I had my driver’s license by the time Faith Temple, the church my family attended, held a Halloween party for the church’s youth at the Greer home of Josie and Bruce Foster. (They might have called it a “costume party” rather than a Halloween party; I don’t remember.) Randolph and Hendrix were the Foster’s sons. Recognition was to be given to the person who could best hide his identity at the party.

At home, before that party, I dressed up as an old lady. I had a rubber mask that was made to look like the face of a weathered old sailor with a hooked nose. In the rubber mouth of that mask hung a half-smoked rubber cigarette. A little red color on the end of that cigarette made it appear real. The half-smoked replica of that cigarette hung from one side of a sagging mouth. The mask had no simulated facial hair, so its image could pass for either a man or woman. I put a kerchief over my head and tied it underneath the mask. I wore a shawl over some kind of old dress that went to the floor. I was over 6-foot, 2-inches tall, but when I arrived at the Foster’s home, I exited my car and walked bent-over (I think I had a walking stick) to the door of their basement, where the party had already begun.

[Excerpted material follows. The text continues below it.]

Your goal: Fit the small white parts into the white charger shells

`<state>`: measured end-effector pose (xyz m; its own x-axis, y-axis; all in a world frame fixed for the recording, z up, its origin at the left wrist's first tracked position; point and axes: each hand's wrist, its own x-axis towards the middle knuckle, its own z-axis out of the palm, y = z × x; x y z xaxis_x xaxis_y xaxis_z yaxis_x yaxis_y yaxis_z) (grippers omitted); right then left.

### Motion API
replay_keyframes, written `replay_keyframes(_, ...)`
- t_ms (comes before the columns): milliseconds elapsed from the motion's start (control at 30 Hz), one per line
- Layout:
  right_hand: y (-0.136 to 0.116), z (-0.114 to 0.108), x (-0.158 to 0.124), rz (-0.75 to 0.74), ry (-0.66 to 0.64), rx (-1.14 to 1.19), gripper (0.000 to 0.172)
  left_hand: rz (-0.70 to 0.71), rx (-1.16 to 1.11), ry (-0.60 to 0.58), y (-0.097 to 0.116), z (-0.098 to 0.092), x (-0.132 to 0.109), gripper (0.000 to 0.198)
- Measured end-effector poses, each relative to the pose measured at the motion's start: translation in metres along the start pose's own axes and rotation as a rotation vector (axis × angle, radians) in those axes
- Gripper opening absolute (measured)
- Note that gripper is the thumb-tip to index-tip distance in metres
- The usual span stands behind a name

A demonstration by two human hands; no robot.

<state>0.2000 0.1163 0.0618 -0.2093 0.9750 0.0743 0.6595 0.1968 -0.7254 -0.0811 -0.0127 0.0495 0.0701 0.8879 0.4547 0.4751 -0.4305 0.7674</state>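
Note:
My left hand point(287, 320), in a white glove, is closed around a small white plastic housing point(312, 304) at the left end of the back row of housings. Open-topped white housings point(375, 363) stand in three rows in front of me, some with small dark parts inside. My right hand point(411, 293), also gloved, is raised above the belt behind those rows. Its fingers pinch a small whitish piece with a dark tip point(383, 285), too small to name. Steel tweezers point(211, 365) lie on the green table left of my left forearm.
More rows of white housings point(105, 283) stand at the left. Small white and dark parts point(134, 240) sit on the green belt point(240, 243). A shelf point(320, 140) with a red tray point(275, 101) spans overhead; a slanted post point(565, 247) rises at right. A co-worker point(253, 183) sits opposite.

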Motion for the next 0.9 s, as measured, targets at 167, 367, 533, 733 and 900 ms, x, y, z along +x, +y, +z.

Pastor James H. “Jimmy” Thompson, always supportive of our church youth, was there, and he kept on following me and trying to guess who I was. All the costumed people except me were identified before the evening drew to a close. But I guarded my identity. People asked me questions, and I replied in a disguised voice. Pastor Jimmy, especially, continued following me, trying to figure out who I was.

Finally, after winning recognition for being the unidentified costumed person, I stretched to my full height and took off my mask. Pastor Jimmy said he failed to identify me because I stayed bent over the whole night.

I miss those old days – back in the days when I didn’t know too much about Halloween.